» **WHAT THE TASK ASKS**
Copy out exactly the lines from the first line of the material below through the line containing "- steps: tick", and nothing beyond them.

» **DATA FOR REVIEW**

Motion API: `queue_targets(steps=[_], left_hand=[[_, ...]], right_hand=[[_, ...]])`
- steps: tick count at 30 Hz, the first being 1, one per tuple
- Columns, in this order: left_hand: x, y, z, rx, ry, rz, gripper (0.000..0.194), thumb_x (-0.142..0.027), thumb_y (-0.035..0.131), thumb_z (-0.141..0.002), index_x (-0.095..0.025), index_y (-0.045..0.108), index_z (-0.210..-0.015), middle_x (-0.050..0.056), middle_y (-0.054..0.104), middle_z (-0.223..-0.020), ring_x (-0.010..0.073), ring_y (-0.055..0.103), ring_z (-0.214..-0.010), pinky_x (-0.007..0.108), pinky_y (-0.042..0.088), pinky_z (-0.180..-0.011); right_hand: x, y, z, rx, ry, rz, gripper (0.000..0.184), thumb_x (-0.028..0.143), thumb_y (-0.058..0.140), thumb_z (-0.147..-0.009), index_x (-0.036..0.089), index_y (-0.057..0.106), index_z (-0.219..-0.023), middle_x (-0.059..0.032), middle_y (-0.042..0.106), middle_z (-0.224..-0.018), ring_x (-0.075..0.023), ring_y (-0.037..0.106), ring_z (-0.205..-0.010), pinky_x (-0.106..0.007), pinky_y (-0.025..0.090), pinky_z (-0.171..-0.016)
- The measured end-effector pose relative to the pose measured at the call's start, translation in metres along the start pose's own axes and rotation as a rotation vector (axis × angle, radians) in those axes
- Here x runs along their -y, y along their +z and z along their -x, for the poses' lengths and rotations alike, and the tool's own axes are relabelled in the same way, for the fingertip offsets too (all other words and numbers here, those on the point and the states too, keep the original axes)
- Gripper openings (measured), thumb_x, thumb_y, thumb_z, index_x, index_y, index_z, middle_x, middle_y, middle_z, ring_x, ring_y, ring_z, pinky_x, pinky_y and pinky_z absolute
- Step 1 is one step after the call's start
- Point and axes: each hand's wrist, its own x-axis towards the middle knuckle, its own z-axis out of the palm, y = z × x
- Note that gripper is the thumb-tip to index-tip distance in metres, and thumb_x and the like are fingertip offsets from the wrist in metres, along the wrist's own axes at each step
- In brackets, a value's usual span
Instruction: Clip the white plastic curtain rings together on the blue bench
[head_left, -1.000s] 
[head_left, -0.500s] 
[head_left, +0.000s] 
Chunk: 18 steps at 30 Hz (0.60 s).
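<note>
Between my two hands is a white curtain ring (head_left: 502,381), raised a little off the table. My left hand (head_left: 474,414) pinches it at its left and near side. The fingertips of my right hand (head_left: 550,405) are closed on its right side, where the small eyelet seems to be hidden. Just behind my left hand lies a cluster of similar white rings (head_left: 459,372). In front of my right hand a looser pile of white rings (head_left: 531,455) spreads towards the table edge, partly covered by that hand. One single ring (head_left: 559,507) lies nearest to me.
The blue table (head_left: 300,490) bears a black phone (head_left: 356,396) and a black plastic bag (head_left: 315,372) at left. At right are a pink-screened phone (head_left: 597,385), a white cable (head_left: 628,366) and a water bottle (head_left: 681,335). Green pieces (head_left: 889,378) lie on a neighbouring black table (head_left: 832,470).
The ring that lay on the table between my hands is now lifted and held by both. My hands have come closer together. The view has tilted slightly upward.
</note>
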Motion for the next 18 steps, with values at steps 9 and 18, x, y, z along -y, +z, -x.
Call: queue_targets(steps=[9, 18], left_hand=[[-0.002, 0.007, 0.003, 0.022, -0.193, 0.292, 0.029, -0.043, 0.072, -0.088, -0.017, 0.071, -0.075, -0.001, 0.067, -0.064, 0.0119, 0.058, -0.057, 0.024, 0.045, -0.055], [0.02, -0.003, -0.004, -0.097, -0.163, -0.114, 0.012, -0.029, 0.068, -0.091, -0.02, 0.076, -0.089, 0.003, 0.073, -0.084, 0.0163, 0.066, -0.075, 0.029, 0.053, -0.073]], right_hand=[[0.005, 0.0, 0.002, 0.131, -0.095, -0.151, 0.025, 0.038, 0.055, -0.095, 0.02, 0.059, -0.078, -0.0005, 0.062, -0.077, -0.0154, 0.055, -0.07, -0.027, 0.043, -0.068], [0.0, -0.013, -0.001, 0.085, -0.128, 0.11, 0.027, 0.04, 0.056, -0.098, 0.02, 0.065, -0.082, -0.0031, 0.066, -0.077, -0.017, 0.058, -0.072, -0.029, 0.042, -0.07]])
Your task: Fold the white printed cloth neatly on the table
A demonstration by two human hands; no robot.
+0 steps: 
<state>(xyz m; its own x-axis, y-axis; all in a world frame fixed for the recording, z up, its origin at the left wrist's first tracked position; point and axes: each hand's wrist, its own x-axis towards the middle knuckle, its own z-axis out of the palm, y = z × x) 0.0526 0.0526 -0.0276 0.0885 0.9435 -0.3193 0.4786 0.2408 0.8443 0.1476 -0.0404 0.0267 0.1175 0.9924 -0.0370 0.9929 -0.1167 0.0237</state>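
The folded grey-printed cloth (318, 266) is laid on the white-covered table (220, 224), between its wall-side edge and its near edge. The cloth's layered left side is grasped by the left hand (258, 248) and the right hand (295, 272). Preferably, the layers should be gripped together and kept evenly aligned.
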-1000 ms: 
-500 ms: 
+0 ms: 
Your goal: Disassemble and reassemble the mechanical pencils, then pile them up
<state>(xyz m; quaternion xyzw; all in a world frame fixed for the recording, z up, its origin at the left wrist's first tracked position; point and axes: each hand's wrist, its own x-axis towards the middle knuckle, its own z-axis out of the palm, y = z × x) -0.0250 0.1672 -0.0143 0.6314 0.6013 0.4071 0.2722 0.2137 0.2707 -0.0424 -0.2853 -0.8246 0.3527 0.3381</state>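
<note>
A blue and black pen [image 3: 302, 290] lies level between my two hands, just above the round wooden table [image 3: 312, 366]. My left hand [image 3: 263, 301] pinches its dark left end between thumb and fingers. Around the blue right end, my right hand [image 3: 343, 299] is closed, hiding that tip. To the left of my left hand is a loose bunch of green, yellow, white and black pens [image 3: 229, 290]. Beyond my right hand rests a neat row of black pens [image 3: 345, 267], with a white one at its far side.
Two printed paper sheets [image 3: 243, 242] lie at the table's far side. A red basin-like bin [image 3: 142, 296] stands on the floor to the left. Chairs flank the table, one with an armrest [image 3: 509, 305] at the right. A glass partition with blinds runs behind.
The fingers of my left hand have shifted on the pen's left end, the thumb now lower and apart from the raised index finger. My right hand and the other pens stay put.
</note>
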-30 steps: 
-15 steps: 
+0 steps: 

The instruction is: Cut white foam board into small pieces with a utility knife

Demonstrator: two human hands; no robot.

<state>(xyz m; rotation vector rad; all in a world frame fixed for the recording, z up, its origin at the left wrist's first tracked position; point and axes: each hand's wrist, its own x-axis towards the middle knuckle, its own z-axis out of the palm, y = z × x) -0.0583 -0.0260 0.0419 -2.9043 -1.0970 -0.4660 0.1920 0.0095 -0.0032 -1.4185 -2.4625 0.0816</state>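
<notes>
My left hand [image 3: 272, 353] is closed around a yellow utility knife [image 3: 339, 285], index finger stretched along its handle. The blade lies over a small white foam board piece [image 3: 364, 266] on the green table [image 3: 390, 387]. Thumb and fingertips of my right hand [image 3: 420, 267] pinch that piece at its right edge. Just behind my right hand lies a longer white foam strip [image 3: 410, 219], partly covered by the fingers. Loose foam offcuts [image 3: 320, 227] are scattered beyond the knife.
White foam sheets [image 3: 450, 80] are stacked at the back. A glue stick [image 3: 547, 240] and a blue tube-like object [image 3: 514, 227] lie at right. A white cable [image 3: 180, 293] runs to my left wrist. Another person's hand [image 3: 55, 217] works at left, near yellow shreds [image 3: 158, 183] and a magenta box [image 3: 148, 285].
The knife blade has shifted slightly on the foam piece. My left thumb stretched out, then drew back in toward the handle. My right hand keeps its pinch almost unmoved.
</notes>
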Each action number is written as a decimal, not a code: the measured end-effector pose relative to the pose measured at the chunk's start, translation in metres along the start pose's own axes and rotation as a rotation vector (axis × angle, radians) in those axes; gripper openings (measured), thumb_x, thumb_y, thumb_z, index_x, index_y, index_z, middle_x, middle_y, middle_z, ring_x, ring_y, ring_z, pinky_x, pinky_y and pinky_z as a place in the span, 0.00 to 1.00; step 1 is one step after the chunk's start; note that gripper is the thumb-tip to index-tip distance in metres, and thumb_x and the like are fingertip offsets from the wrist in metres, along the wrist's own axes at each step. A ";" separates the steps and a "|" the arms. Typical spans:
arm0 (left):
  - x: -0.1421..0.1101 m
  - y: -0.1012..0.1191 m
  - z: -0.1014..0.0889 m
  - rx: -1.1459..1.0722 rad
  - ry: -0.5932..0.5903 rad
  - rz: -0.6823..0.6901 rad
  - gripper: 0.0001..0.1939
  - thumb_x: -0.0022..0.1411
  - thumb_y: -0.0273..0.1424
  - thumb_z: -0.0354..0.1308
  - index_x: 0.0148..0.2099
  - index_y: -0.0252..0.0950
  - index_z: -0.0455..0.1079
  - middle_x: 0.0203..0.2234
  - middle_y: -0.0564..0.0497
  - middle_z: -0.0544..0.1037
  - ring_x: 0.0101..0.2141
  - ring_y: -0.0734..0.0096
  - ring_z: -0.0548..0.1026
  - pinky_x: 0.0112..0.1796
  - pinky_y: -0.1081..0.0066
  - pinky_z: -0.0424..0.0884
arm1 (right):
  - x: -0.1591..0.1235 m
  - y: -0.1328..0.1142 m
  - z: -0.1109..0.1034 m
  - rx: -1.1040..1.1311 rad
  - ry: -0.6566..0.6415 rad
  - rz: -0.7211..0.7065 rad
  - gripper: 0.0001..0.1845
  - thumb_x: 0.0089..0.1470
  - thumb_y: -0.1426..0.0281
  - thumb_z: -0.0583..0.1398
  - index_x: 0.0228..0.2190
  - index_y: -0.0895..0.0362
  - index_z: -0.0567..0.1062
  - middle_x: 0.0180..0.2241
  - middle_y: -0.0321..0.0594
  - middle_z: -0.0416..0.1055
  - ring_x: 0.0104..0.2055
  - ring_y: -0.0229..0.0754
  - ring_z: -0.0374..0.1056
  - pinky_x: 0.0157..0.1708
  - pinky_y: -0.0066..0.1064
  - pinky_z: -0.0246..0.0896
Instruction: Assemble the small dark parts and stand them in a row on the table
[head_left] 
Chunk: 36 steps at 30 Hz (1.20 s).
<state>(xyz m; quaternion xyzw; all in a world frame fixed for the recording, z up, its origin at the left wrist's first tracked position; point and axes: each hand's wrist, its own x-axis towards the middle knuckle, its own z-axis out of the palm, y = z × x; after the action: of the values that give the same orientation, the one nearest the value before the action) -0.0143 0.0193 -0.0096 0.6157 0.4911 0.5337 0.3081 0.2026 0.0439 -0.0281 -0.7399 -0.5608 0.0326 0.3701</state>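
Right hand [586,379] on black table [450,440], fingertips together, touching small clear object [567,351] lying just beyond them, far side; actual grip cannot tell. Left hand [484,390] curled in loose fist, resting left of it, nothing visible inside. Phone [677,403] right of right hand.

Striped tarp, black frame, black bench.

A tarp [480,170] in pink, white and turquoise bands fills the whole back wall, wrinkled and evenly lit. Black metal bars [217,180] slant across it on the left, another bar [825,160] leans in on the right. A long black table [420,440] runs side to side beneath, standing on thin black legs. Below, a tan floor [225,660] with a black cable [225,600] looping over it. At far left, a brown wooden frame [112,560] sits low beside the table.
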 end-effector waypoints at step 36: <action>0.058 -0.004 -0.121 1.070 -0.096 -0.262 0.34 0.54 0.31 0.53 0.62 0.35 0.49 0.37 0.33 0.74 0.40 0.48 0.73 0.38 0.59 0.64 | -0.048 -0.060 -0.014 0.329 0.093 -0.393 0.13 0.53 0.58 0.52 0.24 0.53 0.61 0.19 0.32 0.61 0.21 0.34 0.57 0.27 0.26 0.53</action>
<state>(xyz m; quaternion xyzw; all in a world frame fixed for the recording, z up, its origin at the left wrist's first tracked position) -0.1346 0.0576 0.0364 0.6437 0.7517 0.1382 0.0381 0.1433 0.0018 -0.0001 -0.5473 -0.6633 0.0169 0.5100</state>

» **RESPONSE AREA**
Motion API: `queue_targets(steps=[_], left_hand=[[_, ...]], right_hand=[[_, ...]])`
- steps: tick count at 30 Hz, the first being 1, one per tuple

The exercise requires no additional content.